Worth mentioning according to Olivier Ezratty are an air conditioning system that makes water evaporate (ST Engineering Innosparks Airbitat Compact Cooler), a French solar energy sharing system (Sunleavs), photovoltaic solar panels equipped with ultra-transmissive glass that improves efficiency by 15 % (Edgehog), a carpooling application (RideSVP Green Carpool Network), a technology for manufacturing flexible electronic circuits (Omniply Technologies Mekal), and a solution for reducing fossil fuel consumption by using an ethanol-based fuel in traditional motorbikes (Green Systems Automotives).

He also mentions Odd.Bot (The Netherlands) and its Project.BB, a small robot on four wheels that is supposed to roam beaches and rid them of contaminants, of plastic in particular; as well as Zero Mass Water (USA) and Watergen (Israel), two companies who offer a solution for collecting water from the air, as long as an energy source is available, be that solar or other.

Transports

For several years now, CES has played a leading role in the transport technology sector. “Electric propulsion and range are still on the agenda; however, it is on the technological side of assisted-driving or autonomous vehicles that innovation is most visible” this year.

Autonomous vehicles mean LiDAR and, in the aisles of CES, competition was visible “between traditional vehicles à la Velodyne with their rotating laser and new so-called solid-state versions without mobile parts, such as those at Innoviz, LeddarTech, or Quanergy, not to mention the high-resolution radars that are starting to compete with LiDARs, such as those of Vayyar”.

In terms of LiDAR and more broadly of autonomous vehicles, AI is never far away, of course, as it’s about gathering and interpreting considerable volumes of data in real time.

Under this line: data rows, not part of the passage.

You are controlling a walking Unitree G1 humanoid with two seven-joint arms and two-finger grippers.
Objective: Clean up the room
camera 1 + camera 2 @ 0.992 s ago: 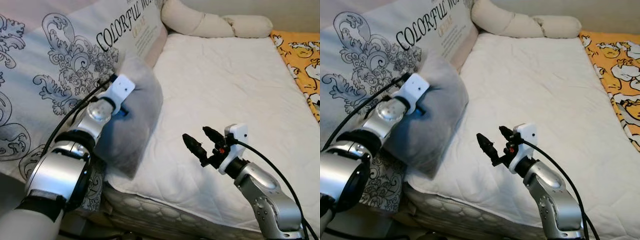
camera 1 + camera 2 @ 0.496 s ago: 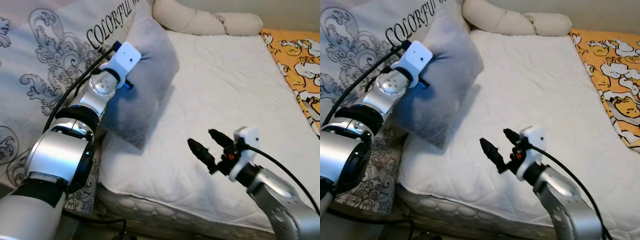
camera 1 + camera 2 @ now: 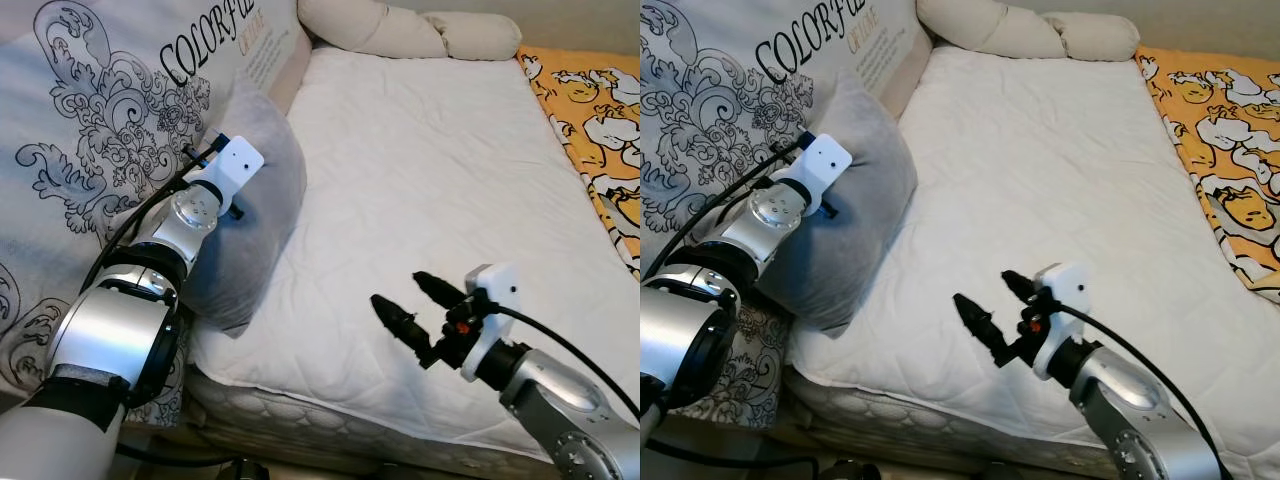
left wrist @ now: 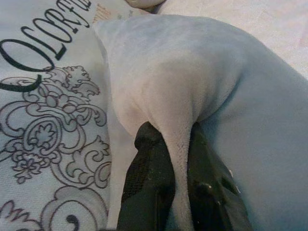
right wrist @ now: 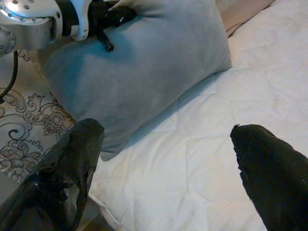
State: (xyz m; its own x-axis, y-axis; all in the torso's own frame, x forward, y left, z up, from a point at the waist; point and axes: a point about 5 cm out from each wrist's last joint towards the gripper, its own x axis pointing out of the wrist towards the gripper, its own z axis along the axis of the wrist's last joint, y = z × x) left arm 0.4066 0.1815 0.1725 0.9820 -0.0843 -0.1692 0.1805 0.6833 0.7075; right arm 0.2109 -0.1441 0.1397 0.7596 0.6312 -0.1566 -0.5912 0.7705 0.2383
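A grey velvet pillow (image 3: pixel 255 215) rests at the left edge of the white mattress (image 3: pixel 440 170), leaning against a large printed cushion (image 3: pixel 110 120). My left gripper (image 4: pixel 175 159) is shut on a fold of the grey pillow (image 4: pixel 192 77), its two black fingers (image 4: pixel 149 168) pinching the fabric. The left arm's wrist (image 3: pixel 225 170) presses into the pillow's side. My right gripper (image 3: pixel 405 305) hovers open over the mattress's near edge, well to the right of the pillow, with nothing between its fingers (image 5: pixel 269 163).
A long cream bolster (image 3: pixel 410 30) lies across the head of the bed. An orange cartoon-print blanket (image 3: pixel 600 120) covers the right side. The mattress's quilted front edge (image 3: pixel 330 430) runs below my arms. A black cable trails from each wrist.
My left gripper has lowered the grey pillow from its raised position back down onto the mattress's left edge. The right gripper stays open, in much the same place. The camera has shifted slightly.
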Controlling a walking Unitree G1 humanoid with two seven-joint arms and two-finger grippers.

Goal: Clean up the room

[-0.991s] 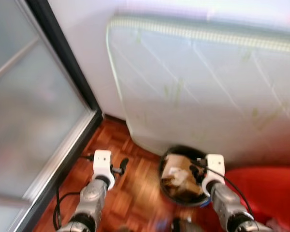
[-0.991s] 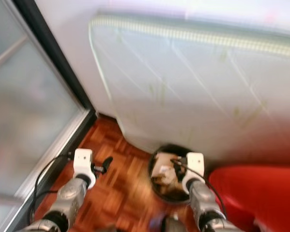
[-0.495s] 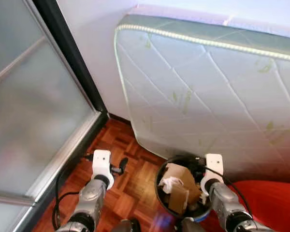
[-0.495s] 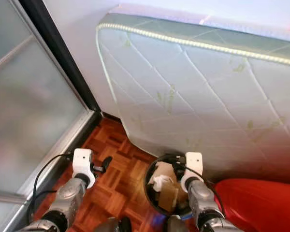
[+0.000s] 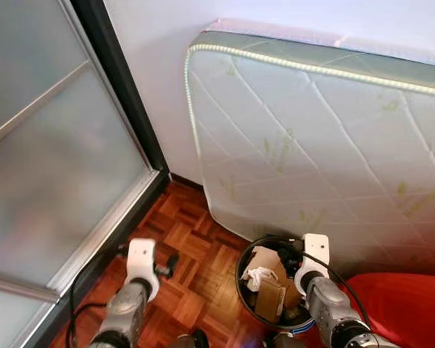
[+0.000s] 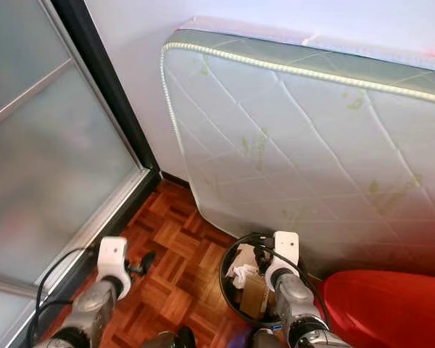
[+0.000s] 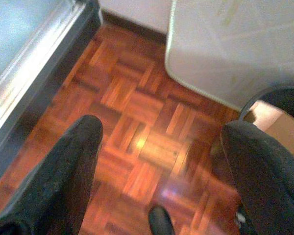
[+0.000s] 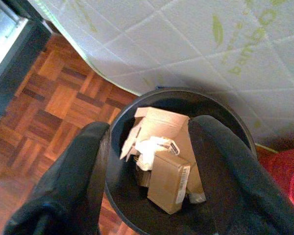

Olivier Ezratty brings French company Outsight to our attention, “who is a best-in-class in this area with a multifrequency LiDAR and a high-level interpretation AI”. Outsight won a CES Innovation Award and has announced partnerships with Faurecia, Safran, and ADP.

Drones were the stars of this year’s CES, which “sanctified their professional uses and the software solutions that accompany these, in particular for automated guidance”, the consultant underlines, adding: “also to be mentioned is a topic of high interest combining drones, aerial imagery, and agriculture: hyperspectral imaging, which enables very fine analysis of the composition of soils and harvests.”


The need is felt to create a more responsible digital offer and even to manage a kind of digital excess.